_WHAT IS REQUIRED_
Please output the entries below from the line that contains "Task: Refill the" through the final line, reproduced exactly and alone.
== == ==
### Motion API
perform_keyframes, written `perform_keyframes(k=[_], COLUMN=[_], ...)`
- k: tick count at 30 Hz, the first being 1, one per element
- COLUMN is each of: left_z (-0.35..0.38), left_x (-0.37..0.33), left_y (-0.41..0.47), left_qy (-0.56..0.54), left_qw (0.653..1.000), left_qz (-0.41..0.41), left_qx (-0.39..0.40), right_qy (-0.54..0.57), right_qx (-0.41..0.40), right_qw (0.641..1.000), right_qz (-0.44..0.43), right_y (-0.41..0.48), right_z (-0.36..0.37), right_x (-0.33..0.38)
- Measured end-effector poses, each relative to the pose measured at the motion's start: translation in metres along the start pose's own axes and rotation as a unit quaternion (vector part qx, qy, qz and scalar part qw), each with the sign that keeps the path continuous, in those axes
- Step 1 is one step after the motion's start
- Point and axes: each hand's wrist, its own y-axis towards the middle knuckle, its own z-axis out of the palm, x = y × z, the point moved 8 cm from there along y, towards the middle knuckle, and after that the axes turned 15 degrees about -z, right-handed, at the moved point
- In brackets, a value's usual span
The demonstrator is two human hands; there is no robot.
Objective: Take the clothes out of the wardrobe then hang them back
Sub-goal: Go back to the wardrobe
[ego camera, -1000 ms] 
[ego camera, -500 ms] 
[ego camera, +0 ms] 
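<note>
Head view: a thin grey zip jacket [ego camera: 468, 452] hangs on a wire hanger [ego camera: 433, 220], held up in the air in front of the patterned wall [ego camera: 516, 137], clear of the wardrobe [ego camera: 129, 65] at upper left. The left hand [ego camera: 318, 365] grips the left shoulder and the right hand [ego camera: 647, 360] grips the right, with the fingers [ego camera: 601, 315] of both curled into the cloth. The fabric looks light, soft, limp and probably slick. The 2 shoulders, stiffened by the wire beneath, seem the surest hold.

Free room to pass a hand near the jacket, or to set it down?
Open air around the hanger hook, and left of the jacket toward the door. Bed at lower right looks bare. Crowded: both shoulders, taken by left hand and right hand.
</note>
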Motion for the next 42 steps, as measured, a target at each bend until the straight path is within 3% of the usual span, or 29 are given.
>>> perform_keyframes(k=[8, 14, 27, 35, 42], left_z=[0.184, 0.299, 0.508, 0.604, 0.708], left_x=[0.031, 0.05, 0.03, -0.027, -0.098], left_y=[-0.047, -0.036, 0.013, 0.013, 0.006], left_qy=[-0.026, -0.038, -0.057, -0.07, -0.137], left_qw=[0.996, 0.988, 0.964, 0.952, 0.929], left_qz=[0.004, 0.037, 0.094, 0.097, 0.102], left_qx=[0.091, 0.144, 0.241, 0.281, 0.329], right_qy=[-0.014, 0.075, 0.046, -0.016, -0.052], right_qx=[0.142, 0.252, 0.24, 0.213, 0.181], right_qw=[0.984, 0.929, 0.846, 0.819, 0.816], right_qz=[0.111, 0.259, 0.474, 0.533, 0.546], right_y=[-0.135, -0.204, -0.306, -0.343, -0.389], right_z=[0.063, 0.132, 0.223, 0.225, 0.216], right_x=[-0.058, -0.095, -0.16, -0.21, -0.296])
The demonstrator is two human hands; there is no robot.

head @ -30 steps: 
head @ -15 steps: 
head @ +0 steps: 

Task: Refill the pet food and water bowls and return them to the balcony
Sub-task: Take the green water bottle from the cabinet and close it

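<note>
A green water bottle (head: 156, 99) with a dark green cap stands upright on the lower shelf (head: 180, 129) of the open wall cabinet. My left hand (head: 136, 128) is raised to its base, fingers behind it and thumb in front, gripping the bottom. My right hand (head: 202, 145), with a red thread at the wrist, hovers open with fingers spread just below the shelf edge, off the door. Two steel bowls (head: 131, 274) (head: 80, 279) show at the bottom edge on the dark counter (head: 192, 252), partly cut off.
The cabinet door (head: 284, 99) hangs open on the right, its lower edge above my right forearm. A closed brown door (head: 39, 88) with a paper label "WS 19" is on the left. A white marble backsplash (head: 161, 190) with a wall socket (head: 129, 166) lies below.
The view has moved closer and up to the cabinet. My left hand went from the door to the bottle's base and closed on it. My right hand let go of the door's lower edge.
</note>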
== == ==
_YOUR RESPONSE_
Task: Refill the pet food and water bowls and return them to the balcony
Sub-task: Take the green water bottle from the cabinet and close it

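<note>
A green water bottle (head: 156, 99) with a dark green cap stands upright on the lower shelf (head: 180, 129) of the open wall cabinet. My left hand (head: 136, 128) is raised to its base, fingers behind it and thumb in front, gripping the bottom. My right hand (head: 202, 145), with a red thread at the wrist, hovers open with fingers spread just below the shelf edge, off the door. Two steel bowls (head: 131, 274) (head: 80, 279) show at the bottom edge on the dark counter (head: 192, 252), partly cut off.
The cabinet door (head: 284, 99) hangs open on the right, its lower edge above my right forearm. A closed brown door (head: 39, 88) with a paper label "WS 19" is on the left. A white marble backsplash (head: 161, 190) with a wall socket (head: 129, 166) lies below.
The view has moved closer and up to the cabinet. My left hand went from the door to the bottle's base and closed on it. My right hand let go of the door's lower edge.
</note>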

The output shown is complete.